THE BOOK cover
The Unwritten Book is Finally Written!
An in-depth analysis of: The sacrifice bunt, batter/pitcher matchups, the intentional base on balls, optimizing a batting lineup, hot and cold streaks, clutch performance, platooning strategies, and much more.
Read Excerpts & Customer Reviews
If you are a media member and would like a review copy of The Book, please contact Kevin Cuddihy of Potomac Books.

Buy The Book from Amazon

MOST RECENT ARTICLES
MAIL : You ask | We say

Advanced


THE BOOK--Playing The Percentages In Baseball

<< Back to main

Saturday, September 30, 2006

More than you probably ever wanted to know about the pythagorean method

By Tangotiger, 11:45 AM

This is one of those great articles that deserves to be linked every now and then.  Ben Vollmayr-Lee is one of those few guys who can merge love of baseball with statistical savvy.


#1    David Smyth      (see all posts) 2006/09/30 (Sat) @ 13:01

Ben is most concerned with predicting the W/L of actual MLB teams (as opposed to the theoretical 0 to 1.0 W/L % range)), with the best subjective combination of accuracy and simplicity.

But those parameters are Ben’s personal preference. My preference, as in BsR and PythagoPat, is for a method which places a different value on each of those 3 considerations.

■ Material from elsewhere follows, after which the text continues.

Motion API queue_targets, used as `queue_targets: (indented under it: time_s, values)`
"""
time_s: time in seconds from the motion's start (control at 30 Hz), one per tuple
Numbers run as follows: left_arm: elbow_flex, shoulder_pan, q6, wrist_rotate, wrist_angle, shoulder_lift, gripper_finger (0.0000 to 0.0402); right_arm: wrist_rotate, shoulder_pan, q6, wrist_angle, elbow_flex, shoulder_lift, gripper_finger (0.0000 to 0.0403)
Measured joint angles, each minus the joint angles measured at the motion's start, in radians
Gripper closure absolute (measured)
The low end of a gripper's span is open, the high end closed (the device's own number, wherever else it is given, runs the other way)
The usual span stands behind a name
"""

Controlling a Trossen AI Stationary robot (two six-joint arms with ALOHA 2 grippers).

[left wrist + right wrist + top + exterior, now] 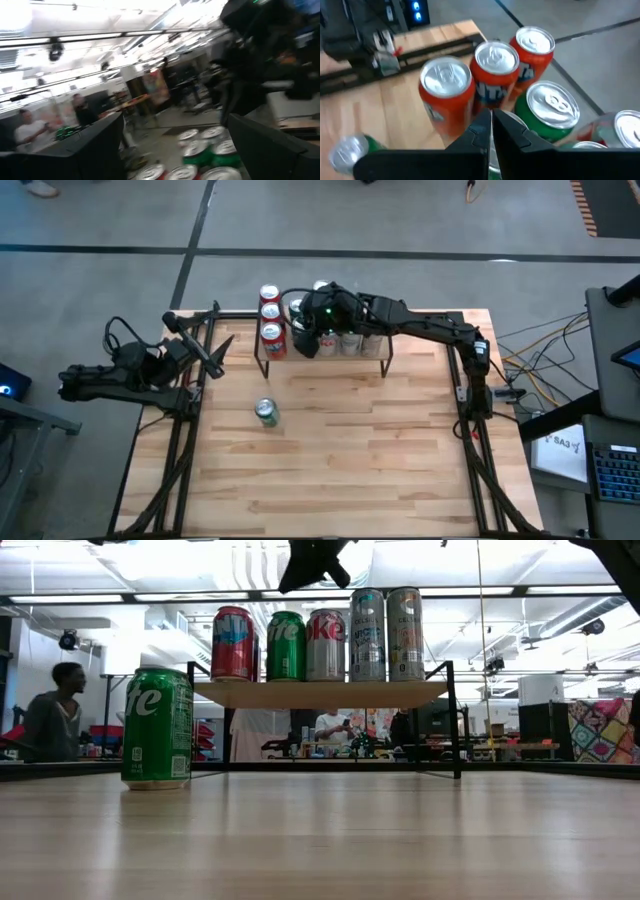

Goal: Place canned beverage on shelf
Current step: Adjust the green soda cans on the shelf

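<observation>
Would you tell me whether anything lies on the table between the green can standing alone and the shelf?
Nothing: in the high view only bare tabletop separates the green can from the shelf. The low view shows the same.

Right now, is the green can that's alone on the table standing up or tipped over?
Upright. The green can stands on its base on the table in the low view, and the high view shows its round top facing up.

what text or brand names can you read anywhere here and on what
"ite", end of a brand name, on the green can standing on the table.
"ite" on the green can on the shelf.
"oke" on the silver can.
"NTA" on an orange can.
Print on the two tall cans: unreadable.
</observation>
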Motion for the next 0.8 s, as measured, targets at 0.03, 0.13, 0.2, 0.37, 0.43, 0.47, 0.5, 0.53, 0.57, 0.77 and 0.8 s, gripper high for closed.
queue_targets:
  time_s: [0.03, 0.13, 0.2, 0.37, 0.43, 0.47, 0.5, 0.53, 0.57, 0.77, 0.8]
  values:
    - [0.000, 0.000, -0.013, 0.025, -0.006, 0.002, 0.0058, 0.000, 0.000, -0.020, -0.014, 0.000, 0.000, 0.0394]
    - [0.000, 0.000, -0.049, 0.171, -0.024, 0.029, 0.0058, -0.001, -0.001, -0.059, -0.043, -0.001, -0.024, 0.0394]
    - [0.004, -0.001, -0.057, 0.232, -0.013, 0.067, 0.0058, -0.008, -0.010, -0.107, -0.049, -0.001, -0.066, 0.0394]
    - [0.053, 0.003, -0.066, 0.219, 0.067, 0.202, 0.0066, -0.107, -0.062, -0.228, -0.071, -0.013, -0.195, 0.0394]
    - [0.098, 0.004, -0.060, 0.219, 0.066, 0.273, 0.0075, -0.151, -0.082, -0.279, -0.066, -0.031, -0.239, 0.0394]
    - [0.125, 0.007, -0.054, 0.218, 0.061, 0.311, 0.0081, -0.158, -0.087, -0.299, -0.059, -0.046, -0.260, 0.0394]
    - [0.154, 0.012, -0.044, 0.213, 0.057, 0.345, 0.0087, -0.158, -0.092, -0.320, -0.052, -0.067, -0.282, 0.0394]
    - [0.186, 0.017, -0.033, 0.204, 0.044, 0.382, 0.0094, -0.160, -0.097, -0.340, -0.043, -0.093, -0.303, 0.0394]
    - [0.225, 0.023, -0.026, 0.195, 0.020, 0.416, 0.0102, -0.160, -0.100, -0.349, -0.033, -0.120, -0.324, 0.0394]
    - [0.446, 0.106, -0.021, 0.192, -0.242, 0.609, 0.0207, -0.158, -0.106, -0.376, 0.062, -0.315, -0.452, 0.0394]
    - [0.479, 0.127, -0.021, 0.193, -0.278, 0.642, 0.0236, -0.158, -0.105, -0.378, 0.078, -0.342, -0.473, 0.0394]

It’s interesting that Ben VL, with all of his comfort with complex math, would fall so much on the side of simplicity, even though I can easily use PythogoPat with my 15$ ‘scientific’ calculator.


#2    David Smyth      (see all posts) 2006/09/30 (Sat) @ 13:05

BTW, whatever happened to Ben VL? He certainly could have become a well-known analyst had he desired. Maybe he felt that saber is not even worth his spare time, compared to advanced physics.


#3          (see all posts) 2006/10/02 (Mon) @ 05:07

There’s a difference between being good at math and being a good analyst, I think.  Most of the people who read this blog, and I like to think myself included, are pretty good at math relative to the population.  But this linked article confused the shit out of me, and I really didn’t walk away with much more knowledge than I went into it with.  If you mean well-known analyst in terms of the sabermetric community, I’d say he would have to get significantly better at explaining stuff first… otherwise, he’ll be well-known to the 10 people out there that understand him, and anonymous to everyone else.  Likewise if you meant well-known in terms of working for a ballclub… even a savvy GM, I’m guessing, would probably not be too happy with getting this article on his desk as a response to some question.

Or maybe I’m just not as bright as I wish I was grin


#4    tangotiger      (see all posts) 2006/10/02 (Mon) @ 06:41

I have no doubt that Ben is exceptional as a data analyst and being able to convey it to his predefined target audience.  If you didn’t get his article, then you were not part of his audience.  But, I’ve seen enough of Ben’s posts at Fanhome to know that he’d be flexible to his audience.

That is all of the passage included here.